ER+ breast cancer in 3D scaffold ex vivo for transcriptomics-based functional drug screening and personalized medicine
Breast cancer (BC) is the most diagnosed cancer and a leading cause of cancer-related mortality for women worldwide (Bray Bsc et al. 2024). It is a heterogeneous disease with 19 special histopathological subtypes and 5 molecular subtypes (Tavassoli and Devilee 2003; Rakha EA et al. 2019), where more than 70% of BC cases are ER+ and receive endocrine therapy as the primary treatment (Harbeck and Gnant 2017). Although the classification of BC subtypes has effectively stratified treatment regimens to improve therapeutic outcomes, the variability among patients due to different hormone sensitivities, diverse genetic backgrounds, and mutational landscapes has highlighted the importance of personalized medicine (Harbeck and Gnant 2017; Tremont, Lu, and Cole 2017; Harbeck et al. 2019).
To advance personalized medicine for ER+ BC, development of appropriate ex vivo models that faithfully recapitulate the disease is crucial yet challenging due to loss of hormone receptor expressions when cultured ex vivo. Previous work in the lab demonstrated that maintaining cell-to-cell interactions and tissue architecture preserved hormone receptor signaling in freshly dissected reduction mammoplasty tissue microstructures (Tanos et al. 2013).
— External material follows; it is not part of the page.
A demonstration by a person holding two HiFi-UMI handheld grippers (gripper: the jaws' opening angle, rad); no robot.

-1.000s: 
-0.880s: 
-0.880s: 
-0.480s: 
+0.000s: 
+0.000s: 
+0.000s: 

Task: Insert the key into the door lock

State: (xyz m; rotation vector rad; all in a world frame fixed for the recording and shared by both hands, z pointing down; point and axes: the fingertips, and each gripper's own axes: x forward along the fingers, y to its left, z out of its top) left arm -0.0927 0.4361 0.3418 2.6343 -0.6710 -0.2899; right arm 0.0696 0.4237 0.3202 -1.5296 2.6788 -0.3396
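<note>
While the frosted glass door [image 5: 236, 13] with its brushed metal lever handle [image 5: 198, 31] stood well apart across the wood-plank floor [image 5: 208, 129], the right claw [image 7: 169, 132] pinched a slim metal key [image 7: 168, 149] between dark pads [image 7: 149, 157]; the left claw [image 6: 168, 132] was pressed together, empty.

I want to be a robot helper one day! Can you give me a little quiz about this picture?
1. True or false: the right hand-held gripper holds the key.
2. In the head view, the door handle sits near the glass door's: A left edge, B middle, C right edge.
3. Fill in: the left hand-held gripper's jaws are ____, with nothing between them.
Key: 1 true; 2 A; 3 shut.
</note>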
Collaborative research showed that embedding ER+ tumor samples in alginate extends viability and hormone receptor status in ex vivo systems (Cartaxo et al. 2020). Yet, more refined ex vivo models excluding external growth factors and serum needs to be established.
Here, we developed an ex vivo model with defined biomaterial for both normal human breast epithelium and estrogen receptor-positive (ER+) patient-derived breast tumors. The model adequately preserved cell viability, proliferation, apoptosis levels, hormone receptor expressions and intact ER signaling in response to ER agonist and antagonists. We established a high-throughput transcriptome-based hormone and drug testing platform based on this ex vivo model for functional drug efficacy testing. We demonstrated reliability and precision of this drug testing platform in identifying effective drugs: 1) transcriptome-based drug screening revealed commonalities in response to families of compounds and heterogeneity in response to specific compounds from 8 patient-derived ER+ BC microstructures ex vivo; 2) drug responses are consistent with drug potency stemming from different modes of action, patient mutational profiles, disease stage and treatment history; 3) interestingly, drug response and resistance patterns from patient-derived tumors in 3D ex vivo model screened on our platform aligned well with the actual patient response and resistance observed in the clinic; 4) drug screening identified potential new target for endocrine resistance patient. We also demonstrated the feasibility of downscaling the drug screening platform to microfluidic workflow that can manipulate tissue a micron-scale with high uniformity and less tissue consumption, which is particularly advantageous for drug testing with scarce needle biopsy specimen. This platform holds potential as an efficient and precise diagnostic tool of functional drug testing for personalized medicine and long needed drug discovery tool for ER+ and other breast cancer patients.